* [Brief]: This exercise calls for the line with "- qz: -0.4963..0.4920", the line with "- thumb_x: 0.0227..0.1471", and all lines between them in the material below, output exactly and with no other lines.

### Supplied information ###

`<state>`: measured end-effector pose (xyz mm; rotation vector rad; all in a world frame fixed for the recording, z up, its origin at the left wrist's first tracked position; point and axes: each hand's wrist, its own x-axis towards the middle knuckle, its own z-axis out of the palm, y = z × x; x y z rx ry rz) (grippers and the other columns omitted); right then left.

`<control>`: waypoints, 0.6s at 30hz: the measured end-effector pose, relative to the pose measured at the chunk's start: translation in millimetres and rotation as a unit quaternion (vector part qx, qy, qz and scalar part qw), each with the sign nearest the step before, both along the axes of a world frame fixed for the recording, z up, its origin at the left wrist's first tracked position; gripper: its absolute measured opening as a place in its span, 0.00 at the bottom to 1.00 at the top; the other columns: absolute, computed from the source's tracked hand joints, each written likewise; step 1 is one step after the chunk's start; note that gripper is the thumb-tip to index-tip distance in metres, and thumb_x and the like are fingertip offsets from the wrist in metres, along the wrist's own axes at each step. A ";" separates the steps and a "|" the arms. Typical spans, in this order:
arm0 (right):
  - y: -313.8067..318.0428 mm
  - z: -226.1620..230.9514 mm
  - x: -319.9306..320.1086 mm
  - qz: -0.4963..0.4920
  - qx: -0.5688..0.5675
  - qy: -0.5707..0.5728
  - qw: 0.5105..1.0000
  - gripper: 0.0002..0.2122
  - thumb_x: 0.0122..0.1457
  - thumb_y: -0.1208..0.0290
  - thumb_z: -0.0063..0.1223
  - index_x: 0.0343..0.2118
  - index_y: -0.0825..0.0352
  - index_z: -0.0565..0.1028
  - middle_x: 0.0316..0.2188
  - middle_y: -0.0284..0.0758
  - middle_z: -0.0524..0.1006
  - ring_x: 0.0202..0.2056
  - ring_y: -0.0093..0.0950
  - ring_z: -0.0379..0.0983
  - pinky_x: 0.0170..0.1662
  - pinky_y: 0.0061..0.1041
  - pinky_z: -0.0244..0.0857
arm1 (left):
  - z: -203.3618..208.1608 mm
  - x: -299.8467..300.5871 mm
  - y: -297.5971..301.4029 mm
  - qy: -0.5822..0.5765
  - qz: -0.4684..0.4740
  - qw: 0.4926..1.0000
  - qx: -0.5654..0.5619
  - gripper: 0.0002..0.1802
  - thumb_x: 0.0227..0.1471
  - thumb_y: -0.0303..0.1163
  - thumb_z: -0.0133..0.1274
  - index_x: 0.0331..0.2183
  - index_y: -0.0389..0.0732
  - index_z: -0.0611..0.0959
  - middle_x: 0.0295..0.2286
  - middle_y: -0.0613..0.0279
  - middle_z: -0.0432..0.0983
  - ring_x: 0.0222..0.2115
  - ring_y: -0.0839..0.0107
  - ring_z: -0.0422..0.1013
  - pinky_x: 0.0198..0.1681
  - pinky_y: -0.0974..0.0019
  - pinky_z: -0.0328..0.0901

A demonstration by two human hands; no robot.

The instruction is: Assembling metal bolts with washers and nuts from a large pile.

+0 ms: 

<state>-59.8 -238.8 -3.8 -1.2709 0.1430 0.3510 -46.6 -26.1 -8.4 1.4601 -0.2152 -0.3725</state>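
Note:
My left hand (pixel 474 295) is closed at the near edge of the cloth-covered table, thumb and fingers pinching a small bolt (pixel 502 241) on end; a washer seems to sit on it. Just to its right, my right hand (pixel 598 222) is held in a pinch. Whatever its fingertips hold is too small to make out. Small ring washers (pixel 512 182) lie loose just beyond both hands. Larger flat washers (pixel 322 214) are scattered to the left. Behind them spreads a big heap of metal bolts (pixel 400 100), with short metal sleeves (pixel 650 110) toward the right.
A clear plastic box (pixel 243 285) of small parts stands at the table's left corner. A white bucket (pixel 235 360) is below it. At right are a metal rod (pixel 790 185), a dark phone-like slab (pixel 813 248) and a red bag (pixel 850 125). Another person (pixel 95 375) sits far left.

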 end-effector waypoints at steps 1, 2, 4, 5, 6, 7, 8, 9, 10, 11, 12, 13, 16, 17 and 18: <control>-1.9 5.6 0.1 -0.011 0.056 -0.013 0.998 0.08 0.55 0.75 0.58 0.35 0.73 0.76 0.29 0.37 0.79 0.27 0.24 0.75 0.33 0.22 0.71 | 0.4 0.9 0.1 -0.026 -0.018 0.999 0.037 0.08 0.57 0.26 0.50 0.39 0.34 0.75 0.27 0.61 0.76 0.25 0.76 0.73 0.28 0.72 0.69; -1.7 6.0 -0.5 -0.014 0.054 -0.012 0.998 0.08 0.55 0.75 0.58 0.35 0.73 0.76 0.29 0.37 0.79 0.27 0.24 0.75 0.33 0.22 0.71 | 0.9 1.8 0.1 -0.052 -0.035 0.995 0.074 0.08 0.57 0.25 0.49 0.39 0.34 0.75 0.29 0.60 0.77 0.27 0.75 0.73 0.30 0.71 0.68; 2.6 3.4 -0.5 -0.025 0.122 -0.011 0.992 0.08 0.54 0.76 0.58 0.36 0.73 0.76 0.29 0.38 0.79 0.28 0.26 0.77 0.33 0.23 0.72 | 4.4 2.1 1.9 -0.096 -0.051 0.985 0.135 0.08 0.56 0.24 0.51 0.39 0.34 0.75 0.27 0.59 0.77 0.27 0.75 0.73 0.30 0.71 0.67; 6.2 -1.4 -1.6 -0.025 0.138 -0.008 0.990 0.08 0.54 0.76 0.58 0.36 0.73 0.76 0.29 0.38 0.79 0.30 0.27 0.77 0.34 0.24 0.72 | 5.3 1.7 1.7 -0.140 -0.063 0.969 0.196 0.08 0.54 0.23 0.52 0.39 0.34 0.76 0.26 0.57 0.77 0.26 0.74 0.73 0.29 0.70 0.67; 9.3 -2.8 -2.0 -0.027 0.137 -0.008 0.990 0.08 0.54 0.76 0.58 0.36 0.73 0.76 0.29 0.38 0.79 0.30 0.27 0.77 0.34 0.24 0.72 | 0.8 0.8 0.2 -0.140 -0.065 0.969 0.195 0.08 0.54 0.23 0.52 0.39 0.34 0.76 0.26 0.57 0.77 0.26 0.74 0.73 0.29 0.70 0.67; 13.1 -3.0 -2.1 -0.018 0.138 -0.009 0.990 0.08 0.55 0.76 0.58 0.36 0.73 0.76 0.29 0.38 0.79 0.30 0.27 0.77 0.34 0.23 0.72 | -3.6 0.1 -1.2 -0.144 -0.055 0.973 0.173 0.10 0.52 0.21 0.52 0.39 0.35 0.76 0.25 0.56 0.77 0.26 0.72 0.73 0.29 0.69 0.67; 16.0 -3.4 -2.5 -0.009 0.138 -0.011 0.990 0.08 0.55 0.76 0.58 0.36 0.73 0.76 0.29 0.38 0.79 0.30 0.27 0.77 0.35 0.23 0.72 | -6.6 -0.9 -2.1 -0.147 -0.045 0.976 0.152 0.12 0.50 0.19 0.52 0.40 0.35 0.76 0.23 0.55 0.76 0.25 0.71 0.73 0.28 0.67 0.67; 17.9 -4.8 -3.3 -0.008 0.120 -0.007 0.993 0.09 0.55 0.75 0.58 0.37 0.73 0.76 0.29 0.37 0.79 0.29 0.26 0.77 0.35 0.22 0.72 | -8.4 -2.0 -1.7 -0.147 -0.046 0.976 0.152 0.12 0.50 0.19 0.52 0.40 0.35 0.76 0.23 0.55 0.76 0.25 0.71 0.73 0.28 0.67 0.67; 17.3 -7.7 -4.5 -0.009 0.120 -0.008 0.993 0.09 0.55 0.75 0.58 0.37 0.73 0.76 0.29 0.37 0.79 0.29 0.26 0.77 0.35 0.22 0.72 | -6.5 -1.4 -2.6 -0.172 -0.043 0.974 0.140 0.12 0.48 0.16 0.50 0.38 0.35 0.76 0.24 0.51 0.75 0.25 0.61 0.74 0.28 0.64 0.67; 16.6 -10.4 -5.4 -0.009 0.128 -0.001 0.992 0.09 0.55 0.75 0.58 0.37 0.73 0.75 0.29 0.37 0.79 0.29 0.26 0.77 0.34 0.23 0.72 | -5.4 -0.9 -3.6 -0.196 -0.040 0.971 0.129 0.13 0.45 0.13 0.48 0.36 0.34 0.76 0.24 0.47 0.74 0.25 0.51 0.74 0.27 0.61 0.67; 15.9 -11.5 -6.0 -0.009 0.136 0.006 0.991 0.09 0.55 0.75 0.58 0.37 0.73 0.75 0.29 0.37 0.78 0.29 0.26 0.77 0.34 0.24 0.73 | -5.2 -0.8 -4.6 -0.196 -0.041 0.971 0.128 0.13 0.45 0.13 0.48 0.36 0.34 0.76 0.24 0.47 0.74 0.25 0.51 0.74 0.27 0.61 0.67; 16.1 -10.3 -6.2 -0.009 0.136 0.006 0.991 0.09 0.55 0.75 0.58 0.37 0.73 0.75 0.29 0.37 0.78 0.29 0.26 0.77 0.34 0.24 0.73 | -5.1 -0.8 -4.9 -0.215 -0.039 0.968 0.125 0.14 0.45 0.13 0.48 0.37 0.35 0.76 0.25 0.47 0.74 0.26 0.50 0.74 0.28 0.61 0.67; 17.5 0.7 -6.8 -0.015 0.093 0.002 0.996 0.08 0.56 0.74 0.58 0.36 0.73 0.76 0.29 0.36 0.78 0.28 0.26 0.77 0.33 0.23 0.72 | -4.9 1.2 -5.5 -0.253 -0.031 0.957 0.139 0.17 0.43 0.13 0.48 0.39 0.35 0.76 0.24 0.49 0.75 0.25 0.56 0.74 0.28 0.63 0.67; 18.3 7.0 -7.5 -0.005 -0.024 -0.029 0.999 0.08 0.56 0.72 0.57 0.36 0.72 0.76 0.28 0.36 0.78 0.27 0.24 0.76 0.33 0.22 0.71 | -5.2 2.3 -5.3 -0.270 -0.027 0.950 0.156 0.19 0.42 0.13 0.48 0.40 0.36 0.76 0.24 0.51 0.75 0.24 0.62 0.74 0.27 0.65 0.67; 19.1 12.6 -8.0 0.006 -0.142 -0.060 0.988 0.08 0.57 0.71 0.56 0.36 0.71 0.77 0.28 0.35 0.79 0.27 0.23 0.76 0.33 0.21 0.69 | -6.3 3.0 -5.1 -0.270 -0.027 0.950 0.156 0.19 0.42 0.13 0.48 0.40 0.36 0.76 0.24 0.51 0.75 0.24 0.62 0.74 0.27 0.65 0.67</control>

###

* [Response]:
  - qz: -0.4963..0.4920
  - qx: -0.5688..0.5675
  - qy: -0.5707..0.5728
  - qw: 0.5105..1.0000
  - gripper: 0.0002..0.2122
  - thumb_x: 0.0122..0.1457
  - thumb_y: -0.1208..0.0290
  - thumb_z: -0.0063..0.1223
  - index_x: 0.0343..0.2118
  - index_y: -0.0825..0.0352
  - index_z: -0.0565..0.1028
  - middle_x: 0.0316..0.2188
  - middle_y: -0.0284..0.0758
  - middle_z: -0.0524..0.1006
  - ring_x: 0.0202..0.2056
  - ring_y: -0.0093..0.0950
  - ring_z: -0.0379..0.0983
  - pinky_x: 0.0170..0.1662
  - pinky_y: 0.0061..0.1041
  - pinky_z: -0.0244..0.0857
arm1 (left):
  - z: -203.3618..208.1608 mm
  - x: -299.8467..300.5871 mm
  - y: -297.5971..301.4029 mm
  - qy: -0.5822..0.5765
  - qz: -0.4684..0.4740
  - qw: 0.4926..1.0000
  - qx: -0.5654..0.5619
  - gripper: 0.0002..0.1802
  - thumb_x: 0.0227..0.1471

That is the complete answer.